» Task goal
Print exactly what the entries say, line by line, from the first line down to the one with "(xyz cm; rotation", inclusive.

» Source material
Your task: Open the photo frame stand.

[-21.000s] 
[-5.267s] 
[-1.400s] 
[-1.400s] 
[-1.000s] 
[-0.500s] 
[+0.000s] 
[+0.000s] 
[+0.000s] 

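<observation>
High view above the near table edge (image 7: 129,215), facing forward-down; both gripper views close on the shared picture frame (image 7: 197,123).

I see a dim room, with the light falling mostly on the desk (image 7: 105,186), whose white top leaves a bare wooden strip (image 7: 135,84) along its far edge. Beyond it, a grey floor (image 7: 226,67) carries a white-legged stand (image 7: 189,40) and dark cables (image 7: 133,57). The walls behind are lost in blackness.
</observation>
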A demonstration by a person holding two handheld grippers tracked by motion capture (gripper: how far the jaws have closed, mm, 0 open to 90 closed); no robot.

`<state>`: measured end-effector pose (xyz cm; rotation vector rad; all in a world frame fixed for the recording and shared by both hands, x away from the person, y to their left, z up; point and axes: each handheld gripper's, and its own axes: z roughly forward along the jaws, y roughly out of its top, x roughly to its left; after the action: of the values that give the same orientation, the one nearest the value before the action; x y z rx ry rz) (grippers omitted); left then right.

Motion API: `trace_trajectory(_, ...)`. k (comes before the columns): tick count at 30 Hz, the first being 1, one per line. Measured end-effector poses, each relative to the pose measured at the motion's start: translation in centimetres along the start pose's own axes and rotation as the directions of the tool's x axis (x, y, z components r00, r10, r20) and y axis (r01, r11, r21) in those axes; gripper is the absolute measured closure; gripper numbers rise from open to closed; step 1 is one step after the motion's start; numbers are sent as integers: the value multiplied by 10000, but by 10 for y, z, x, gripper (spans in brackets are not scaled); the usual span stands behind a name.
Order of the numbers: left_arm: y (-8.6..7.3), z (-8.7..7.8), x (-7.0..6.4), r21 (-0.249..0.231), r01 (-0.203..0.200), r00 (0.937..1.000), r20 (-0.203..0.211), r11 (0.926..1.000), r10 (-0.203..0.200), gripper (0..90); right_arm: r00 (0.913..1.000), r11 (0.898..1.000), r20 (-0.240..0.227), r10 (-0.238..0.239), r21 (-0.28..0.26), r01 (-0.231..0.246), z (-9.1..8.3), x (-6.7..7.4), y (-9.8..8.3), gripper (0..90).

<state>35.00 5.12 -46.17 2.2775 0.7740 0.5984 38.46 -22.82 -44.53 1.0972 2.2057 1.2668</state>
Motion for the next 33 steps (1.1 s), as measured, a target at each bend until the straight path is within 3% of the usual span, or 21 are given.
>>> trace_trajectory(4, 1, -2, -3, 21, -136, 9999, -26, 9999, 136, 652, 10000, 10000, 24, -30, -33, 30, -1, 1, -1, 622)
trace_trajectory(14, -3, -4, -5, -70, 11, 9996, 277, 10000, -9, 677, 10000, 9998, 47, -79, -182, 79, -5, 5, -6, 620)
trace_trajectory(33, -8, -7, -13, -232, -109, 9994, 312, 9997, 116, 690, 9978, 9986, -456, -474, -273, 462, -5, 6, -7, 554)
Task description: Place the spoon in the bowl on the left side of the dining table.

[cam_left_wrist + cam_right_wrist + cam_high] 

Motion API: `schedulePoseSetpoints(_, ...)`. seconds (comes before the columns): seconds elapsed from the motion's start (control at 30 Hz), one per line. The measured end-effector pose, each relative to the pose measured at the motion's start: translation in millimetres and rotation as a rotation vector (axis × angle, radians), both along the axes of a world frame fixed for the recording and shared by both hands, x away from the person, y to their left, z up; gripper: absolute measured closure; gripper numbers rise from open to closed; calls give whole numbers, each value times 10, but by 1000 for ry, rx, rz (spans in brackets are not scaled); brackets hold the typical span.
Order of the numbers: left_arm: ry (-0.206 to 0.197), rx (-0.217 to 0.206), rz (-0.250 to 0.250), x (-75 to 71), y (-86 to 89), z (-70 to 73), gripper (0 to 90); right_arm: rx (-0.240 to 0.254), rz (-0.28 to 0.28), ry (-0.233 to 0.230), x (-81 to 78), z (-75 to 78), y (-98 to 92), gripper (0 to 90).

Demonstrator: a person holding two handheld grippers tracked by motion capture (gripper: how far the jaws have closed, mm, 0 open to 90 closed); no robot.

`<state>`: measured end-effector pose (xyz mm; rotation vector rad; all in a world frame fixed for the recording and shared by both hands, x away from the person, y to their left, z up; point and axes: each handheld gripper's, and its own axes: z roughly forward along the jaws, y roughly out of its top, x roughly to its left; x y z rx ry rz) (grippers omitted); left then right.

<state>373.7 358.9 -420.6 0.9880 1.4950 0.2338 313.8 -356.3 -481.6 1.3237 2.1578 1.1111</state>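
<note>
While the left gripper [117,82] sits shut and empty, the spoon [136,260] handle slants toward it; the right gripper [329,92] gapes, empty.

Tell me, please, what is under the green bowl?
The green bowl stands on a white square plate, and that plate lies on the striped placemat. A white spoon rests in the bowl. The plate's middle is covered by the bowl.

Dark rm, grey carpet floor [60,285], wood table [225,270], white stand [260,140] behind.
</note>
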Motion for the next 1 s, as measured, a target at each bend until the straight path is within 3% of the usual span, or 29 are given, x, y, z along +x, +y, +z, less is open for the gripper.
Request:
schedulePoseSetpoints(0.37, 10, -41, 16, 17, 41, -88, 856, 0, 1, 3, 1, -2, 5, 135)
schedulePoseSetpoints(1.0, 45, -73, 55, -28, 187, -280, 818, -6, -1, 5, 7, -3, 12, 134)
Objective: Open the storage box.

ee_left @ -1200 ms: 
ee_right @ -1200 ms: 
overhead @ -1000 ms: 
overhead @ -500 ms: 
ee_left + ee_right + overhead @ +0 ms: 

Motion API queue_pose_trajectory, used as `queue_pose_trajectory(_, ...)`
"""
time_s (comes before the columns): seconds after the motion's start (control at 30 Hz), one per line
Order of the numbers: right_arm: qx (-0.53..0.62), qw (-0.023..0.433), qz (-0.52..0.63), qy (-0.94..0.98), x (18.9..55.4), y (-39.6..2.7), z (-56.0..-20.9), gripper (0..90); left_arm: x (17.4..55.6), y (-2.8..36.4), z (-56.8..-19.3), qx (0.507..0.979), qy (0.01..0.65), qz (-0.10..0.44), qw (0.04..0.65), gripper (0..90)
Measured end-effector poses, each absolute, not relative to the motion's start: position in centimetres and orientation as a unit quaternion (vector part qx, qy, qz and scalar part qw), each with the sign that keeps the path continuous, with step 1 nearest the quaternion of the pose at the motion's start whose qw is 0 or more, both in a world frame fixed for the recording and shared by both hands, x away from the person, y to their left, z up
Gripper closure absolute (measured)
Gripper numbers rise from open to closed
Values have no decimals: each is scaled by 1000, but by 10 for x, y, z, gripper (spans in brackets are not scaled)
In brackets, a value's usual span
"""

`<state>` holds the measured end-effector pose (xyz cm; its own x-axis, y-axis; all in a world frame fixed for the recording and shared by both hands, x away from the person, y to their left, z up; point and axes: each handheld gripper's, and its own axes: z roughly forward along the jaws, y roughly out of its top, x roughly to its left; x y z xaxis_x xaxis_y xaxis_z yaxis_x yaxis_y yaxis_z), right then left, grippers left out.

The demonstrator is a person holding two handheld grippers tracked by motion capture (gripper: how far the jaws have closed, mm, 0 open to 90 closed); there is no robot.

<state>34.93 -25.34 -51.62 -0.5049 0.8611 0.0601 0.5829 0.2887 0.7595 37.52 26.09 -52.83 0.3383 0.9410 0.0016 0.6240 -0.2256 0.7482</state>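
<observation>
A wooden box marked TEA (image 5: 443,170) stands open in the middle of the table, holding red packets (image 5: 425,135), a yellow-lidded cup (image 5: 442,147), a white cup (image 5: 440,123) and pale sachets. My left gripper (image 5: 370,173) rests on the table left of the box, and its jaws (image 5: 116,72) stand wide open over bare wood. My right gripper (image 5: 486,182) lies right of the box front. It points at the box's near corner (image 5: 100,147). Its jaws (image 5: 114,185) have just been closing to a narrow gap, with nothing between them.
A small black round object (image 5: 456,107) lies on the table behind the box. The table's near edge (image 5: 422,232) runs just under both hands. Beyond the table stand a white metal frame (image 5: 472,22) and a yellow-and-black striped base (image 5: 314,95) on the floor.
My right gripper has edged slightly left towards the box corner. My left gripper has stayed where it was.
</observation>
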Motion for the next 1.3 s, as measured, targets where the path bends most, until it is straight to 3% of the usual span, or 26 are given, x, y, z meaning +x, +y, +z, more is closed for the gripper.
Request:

» Exercise answer
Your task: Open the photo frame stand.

[-21.000s] 
[-5.267s] 
[-1.400s] 
[-1.400s] 
[-1.000s] 
[-0.500s] 
[+0.000s] 
[+0.000s] 
[+0.000s] 

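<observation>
High view above the near table edge (image 7: 129,215), facing forward-down; both gripper views close on the shared picture frame (image 7: 197,123).

I see a dim room, with the light falling mostly on the desk (image 7: 105,186), whose white top leaves a bare wooden strip (image 7: 135,84) along its far edge. Beyond it, a grey floor (image 7: 226,67) carries a white-legged stand (image 7: 189,40) and dark cables (image 7: 133,57). The walls behind are lost in blackness.
</observation>
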A demonstration by a person holding two handheld grippers tracked by motion capture (gripper: how far the jaws have closed, mm, 0 open to 90 closed); no robot.

`<state>`: measured end-effector pose (xyz cm; rotation vector rad; all in a world frame fixed for the recording and shared by both hands, x away from the person, y to their left, z up; point and axes: each handheld gripper's, and its own axes: z roughly forward along the jaws, y roughly out of its top, x roughly to its left; after the action: of the values that give the same orientation, the one nearest the value before the action; x y z rx ry rz) (grippers omitted); left then right.

Nothing else remains for the exercise.